◆ **WORK INSTRUCTION**
Print nothing but the lines below starting at the line that holds "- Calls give" and ending at the line that holds "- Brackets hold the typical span", including both, each exactly as written.

★ ★ ★ ★

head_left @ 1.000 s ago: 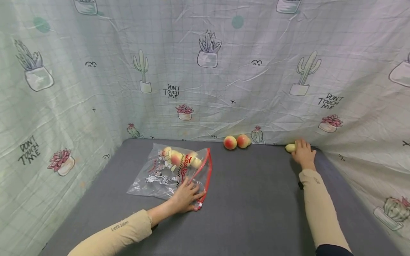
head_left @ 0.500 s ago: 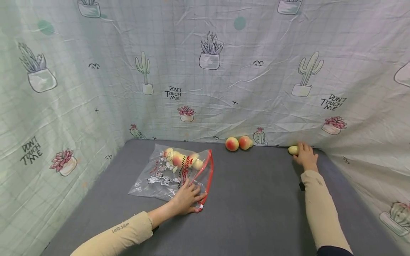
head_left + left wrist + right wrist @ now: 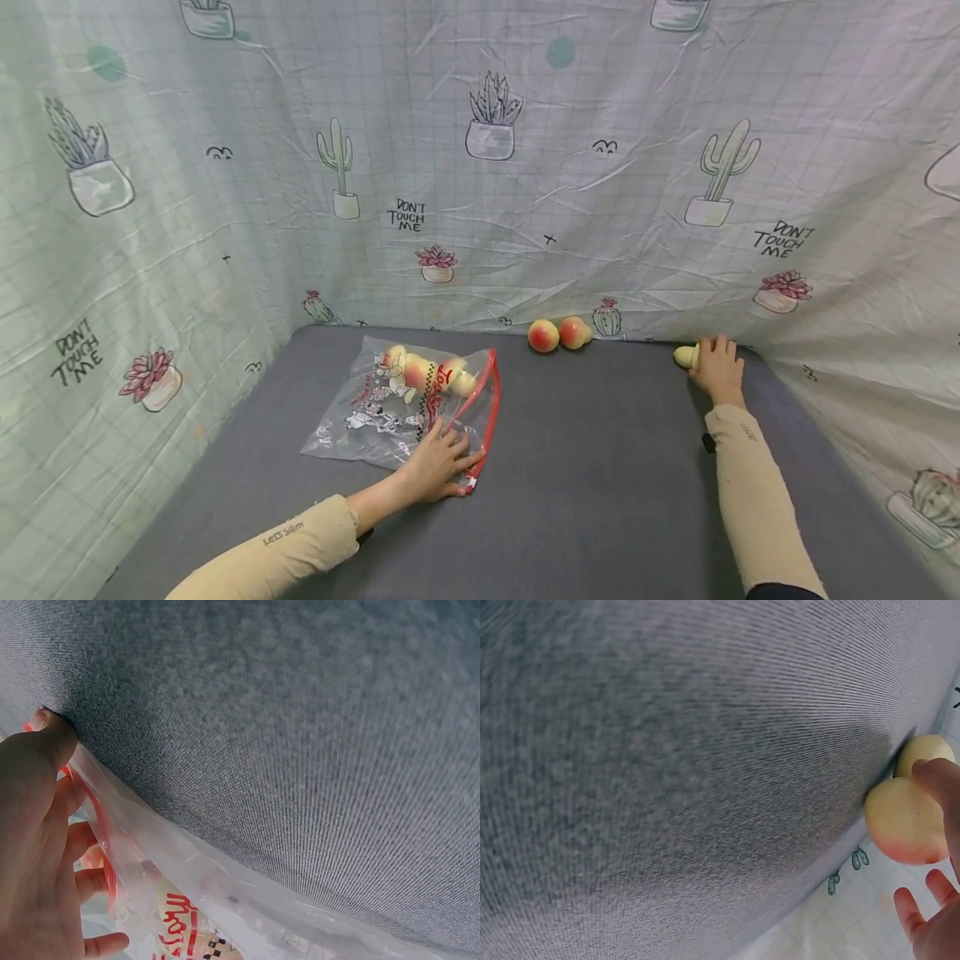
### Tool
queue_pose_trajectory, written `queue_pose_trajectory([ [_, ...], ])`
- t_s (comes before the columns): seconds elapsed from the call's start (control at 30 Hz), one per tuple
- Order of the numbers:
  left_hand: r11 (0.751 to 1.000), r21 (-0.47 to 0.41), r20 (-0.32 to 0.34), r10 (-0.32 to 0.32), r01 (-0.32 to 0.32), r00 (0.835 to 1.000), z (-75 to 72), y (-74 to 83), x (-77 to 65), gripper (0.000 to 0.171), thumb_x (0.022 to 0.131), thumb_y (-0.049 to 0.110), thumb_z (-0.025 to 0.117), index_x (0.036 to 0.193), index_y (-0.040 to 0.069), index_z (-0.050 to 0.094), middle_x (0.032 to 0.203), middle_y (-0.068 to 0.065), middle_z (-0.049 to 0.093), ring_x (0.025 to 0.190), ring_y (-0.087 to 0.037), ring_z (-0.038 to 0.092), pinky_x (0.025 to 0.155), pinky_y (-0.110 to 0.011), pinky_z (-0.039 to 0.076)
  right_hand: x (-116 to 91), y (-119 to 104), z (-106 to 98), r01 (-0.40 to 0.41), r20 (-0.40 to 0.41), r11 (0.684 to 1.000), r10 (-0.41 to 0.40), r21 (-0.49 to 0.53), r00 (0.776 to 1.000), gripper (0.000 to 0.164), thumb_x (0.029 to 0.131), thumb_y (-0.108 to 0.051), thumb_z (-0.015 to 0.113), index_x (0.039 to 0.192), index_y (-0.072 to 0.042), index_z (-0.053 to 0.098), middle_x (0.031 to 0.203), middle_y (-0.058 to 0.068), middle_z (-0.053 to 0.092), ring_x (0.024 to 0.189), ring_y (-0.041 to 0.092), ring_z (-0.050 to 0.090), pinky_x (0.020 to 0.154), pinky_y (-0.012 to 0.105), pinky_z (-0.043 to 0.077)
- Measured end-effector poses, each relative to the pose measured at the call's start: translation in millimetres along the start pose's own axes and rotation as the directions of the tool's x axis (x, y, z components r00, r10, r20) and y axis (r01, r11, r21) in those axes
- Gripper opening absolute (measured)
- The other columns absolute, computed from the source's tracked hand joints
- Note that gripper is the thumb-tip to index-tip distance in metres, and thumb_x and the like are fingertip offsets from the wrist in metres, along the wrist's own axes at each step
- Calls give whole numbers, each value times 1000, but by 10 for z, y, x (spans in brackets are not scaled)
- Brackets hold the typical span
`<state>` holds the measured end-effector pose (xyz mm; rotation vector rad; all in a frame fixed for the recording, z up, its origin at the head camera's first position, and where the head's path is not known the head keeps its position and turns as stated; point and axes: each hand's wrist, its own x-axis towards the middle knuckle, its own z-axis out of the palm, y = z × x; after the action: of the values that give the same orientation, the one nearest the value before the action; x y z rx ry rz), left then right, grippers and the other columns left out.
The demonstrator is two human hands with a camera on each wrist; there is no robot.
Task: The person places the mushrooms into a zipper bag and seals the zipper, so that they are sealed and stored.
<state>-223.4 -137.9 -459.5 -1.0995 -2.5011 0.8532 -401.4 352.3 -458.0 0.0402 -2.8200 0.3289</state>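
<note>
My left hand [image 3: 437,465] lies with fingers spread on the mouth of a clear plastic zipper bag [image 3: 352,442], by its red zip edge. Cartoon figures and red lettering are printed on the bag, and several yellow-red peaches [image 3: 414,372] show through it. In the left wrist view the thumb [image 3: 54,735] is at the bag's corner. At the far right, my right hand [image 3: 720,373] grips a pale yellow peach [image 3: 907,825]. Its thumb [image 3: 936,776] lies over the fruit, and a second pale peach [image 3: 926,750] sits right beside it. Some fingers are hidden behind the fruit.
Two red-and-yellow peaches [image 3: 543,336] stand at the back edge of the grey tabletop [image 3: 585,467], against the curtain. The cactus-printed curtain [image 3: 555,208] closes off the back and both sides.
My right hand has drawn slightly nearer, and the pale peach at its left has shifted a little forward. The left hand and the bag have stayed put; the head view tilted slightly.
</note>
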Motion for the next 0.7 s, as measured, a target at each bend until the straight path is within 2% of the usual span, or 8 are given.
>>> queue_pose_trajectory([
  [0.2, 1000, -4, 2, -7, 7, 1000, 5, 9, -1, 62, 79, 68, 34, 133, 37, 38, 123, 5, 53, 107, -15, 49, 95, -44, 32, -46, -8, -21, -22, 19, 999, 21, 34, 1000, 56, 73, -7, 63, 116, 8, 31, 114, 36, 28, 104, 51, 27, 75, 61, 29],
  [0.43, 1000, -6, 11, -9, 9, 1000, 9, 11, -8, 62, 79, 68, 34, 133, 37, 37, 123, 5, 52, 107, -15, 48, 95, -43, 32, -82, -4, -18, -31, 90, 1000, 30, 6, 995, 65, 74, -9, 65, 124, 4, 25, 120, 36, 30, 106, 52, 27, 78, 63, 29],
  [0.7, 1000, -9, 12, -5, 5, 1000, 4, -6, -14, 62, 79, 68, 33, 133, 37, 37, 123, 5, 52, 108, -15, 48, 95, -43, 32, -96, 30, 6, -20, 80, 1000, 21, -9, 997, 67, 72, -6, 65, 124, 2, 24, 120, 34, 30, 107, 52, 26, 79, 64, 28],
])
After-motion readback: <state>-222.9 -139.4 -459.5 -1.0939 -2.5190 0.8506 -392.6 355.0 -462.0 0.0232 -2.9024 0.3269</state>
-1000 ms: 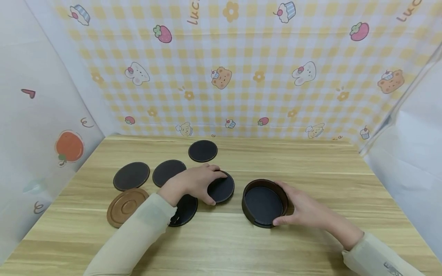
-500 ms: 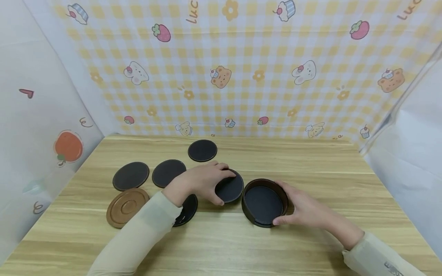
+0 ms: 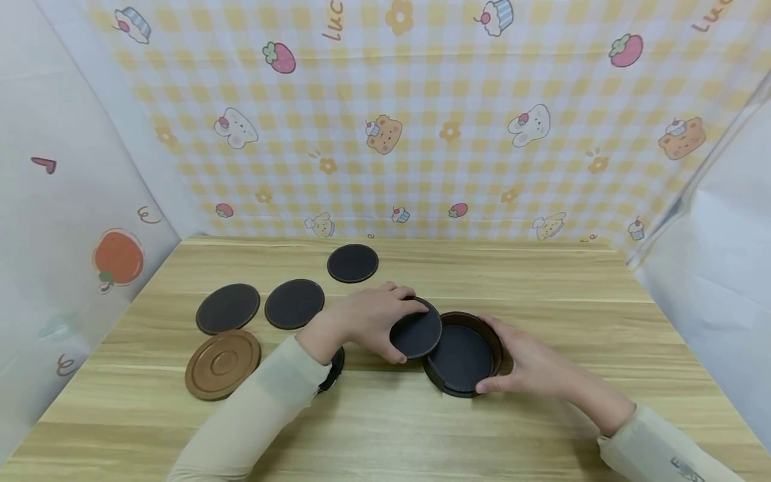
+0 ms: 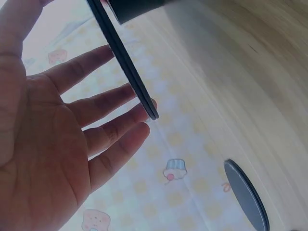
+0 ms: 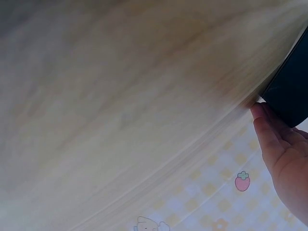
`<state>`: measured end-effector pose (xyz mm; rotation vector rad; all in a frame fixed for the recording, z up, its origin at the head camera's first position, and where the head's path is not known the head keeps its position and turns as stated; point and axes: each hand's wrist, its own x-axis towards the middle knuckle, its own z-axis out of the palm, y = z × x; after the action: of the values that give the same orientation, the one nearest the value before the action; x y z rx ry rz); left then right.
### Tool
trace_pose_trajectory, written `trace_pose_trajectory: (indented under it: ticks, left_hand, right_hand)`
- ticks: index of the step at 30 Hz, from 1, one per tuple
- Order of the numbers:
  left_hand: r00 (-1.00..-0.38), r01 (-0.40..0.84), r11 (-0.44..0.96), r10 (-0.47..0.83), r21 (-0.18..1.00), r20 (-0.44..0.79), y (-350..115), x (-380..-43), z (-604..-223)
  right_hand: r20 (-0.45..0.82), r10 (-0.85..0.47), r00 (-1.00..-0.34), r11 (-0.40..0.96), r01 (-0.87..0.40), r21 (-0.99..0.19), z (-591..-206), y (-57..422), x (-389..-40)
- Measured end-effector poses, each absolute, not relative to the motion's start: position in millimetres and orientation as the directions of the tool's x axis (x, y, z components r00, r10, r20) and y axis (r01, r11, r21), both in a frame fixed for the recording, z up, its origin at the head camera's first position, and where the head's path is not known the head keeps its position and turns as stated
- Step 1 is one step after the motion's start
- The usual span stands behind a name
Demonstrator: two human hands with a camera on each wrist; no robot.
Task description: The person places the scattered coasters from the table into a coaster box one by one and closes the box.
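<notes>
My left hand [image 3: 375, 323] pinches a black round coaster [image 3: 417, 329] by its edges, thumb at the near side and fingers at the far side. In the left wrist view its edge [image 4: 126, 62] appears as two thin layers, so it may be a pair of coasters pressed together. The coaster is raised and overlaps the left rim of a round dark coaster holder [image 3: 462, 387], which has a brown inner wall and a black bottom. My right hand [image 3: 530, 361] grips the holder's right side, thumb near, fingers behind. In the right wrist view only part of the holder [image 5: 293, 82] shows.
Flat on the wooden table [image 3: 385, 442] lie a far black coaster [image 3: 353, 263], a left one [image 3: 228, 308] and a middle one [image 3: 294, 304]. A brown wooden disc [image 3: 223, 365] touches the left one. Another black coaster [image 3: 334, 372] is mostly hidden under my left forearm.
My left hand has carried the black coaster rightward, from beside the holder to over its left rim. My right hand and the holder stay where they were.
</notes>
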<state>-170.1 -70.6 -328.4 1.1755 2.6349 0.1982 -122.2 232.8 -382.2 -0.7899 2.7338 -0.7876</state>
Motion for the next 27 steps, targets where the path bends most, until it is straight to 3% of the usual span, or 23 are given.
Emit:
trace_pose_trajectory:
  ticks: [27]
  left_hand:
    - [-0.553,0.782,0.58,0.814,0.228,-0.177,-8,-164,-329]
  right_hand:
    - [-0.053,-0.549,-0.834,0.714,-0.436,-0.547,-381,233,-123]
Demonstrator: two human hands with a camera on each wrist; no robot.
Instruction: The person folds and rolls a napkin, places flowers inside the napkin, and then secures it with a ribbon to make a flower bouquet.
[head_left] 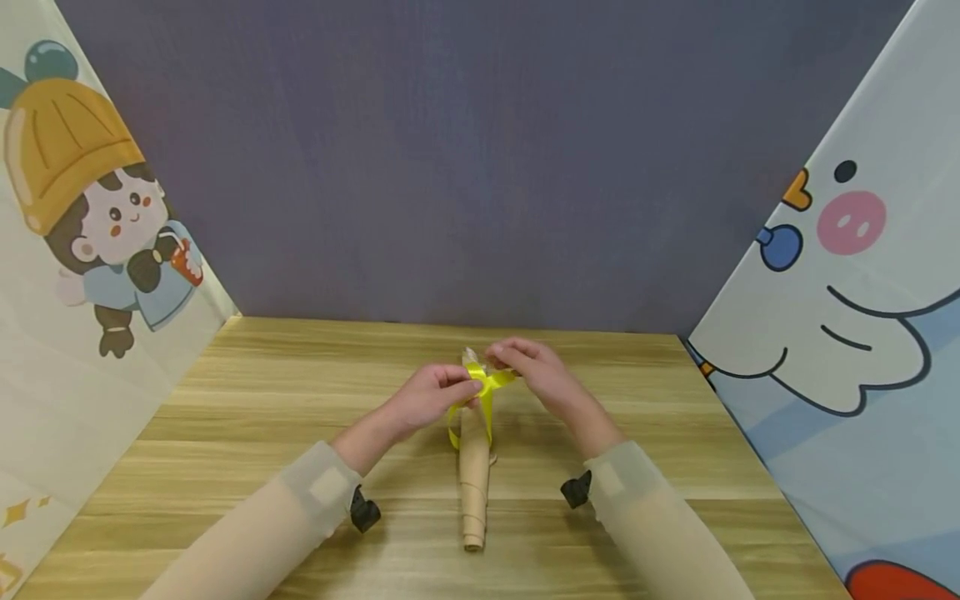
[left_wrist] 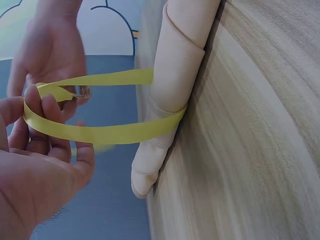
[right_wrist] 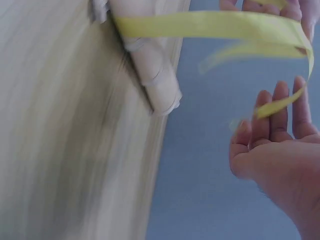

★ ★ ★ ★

◆ **WRITTEN ANSWER**
- Calls give whole numbers, each value times 1000, but by 10 for z, y, x (spans in brackets are not scaled)
- Brackets hold the typical span

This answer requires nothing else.